The line with "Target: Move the" marks the first line to copy, and the line with "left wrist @" marks the last. Transcribe that stretch of the data below exactly, without pictures.
---------- GIVEN RECORDS
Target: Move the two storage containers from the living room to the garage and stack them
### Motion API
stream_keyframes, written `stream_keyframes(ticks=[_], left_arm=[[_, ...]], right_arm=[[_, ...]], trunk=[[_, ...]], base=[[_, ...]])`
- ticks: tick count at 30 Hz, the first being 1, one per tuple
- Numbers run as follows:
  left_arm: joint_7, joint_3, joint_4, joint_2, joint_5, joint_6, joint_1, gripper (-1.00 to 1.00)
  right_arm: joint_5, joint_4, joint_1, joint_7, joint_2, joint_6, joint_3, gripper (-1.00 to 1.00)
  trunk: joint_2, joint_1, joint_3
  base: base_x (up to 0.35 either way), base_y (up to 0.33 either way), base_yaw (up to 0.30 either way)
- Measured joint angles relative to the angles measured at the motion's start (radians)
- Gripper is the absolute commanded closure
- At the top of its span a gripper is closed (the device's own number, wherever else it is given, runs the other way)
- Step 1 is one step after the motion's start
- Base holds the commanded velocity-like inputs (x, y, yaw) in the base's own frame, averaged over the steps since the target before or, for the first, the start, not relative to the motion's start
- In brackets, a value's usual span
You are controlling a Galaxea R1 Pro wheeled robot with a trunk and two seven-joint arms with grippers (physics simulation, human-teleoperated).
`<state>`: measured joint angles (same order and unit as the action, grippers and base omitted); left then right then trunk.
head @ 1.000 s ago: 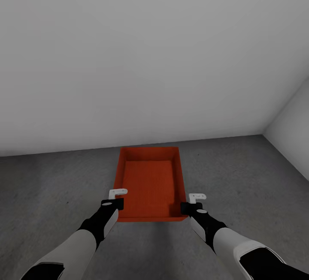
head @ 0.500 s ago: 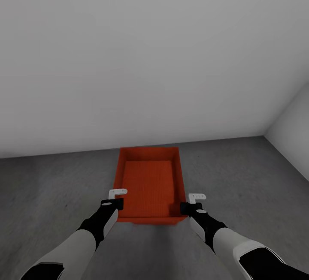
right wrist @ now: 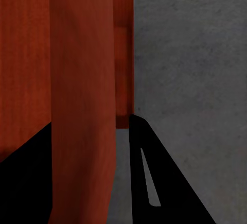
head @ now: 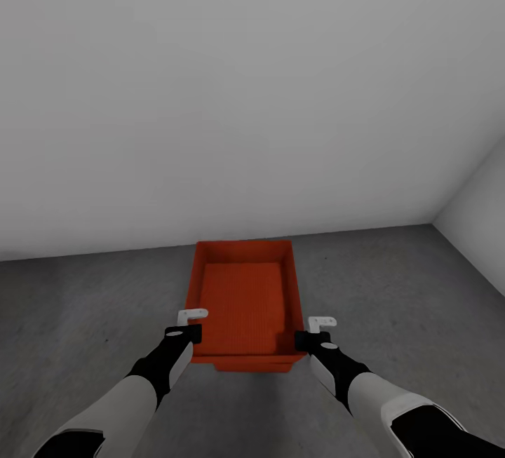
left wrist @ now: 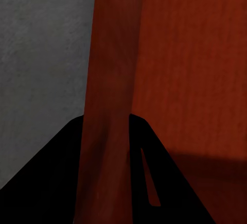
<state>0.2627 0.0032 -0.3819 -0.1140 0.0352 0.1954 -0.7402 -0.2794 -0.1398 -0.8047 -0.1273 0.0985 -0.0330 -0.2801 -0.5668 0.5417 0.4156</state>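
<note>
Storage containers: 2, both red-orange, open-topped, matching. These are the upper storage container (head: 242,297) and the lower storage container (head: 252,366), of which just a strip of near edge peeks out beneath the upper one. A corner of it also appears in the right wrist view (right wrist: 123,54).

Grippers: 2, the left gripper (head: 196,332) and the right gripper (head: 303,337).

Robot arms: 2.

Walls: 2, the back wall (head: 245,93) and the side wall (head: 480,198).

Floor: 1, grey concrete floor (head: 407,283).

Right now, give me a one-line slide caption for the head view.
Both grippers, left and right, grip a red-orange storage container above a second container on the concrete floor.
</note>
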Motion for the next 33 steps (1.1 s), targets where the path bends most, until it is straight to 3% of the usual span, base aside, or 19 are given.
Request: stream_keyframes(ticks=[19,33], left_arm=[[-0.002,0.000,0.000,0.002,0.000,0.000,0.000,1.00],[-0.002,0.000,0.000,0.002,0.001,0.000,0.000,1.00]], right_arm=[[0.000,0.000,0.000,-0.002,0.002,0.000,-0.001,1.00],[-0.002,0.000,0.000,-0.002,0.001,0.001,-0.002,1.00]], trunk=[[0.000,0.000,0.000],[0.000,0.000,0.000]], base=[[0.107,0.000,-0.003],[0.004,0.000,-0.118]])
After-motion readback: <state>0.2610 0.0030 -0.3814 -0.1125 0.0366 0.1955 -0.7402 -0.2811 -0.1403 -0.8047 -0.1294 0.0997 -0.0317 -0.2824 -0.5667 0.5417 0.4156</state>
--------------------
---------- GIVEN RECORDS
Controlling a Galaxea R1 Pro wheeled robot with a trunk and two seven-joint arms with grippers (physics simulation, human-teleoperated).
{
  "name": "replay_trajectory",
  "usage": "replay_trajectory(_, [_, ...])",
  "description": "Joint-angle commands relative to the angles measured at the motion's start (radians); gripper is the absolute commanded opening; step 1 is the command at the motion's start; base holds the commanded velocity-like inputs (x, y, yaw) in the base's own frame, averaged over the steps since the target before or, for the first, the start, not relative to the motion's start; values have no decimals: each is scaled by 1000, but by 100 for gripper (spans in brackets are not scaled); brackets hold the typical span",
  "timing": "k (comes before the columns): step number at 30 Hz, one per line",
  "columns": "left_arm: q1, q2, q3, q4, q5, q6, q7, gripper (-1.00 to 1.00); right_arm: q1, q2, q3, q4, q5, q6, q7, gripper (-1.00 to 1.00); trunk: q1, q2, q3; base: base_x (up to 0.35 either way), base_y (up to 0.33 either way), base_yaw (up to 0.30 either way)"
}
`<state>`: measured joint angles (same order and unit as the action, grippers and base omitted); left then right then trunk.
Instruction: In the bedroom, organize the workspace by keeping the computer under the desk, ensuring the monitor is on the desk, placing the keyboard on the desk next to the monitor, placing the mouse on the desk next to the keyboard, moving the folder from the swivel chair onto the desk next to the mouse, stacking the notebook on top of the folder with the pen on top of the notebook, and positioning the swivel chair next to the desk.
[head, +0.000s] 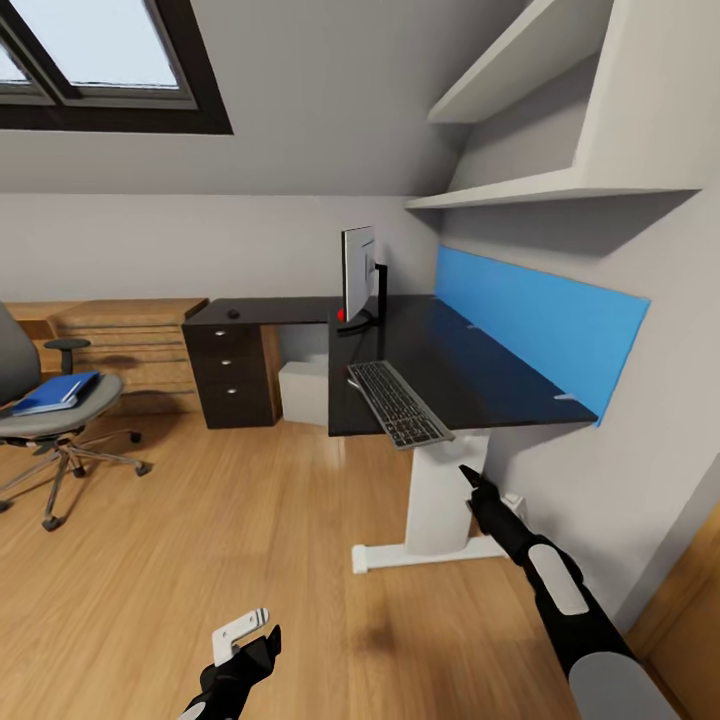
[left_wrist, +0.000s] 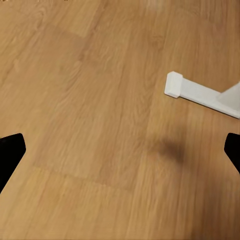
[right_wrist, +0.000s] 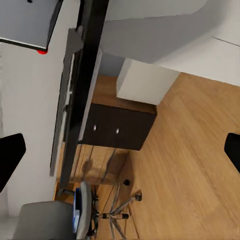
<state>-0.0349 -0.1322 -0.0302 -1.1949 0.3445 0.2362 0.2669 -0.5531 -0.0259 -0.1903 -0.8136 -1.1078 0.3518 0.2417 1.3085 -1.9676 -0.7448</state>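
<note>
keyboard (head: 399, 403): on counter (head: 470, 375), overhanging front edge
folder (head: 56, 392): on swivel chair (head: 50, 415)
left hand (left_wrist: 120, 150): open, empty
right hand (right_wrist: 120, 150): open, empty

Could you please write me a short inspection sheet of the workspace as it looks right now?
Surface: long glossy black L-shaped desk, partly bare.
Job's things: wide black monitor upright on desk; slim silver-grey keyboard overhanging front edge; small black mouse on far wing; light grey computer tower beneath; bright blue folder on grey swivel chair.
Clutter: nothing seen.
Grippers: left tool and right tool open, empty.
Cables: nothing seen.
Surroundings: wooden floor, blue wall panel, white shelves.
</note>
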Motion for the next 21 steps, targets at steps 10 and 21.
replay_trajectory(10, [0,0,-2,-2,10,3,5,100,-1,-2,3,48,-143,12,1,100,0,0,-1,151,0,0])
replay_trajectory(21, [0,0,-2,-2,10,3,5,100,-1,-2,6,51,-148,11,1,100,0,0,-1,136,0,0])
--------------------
> WRITTEN REPLY:
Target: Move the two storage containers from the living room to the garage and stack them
### Motion API
stream_keyframes, written `stream_keyframes(ticks=[_], left_arm=[[_, ...]], right_arm=[[_, ...]], trunk=[[_, ...]], base=[[_, ...]])`
- ticks: tick count at 30 Hz, the first being 1, one per tuple
- Numbers run as follows:
  left_arm: joint_7, joint_3, joint_4, joint_2, joint_5, joint_6, joint_1, gripper (-1.00 to 1.00)
  right_arm: joint_5, joint_4, joint_1, joint_7, joint_2, joint_6, joint_3, gripper (-1.00 to 1.00)
  trunk: joint_2, joint_1, joint_3
  base: base_x (up to 0.35 either way), base_y (up to 0.33 either way), base_yaw (up to 0.30 either way)
- Measured joint angles relative to the angles measured at the motion's start (radians)
- Gripper is the absolute commanded closure
- At the top of its span a gripper is closed (the device's own number, wherever else it is given, runs the other way)
- Step 1 is one step after the motion's start
- Base holds the commanded velocity-like inputs (x, y, yaw) in the base's own frame, averaged over the steps since the target before or, for the first, the start, not relative to the motion's start
- In brackets, a value's usual span
You are controlling a Galaxea R1 Pro wheeled robot with a trunk and two seven-joint arms with grippers (physics simulation, human-teleoperated).
`<state>`: measured joint angles (same order and unit as the action, grippers and base omitted); left then right then trunk.
head @ 1.000 s ago: 
head @ 0.500 s ago: 
right wrist @ now: 
head @ now: 
left wrist @ now: 

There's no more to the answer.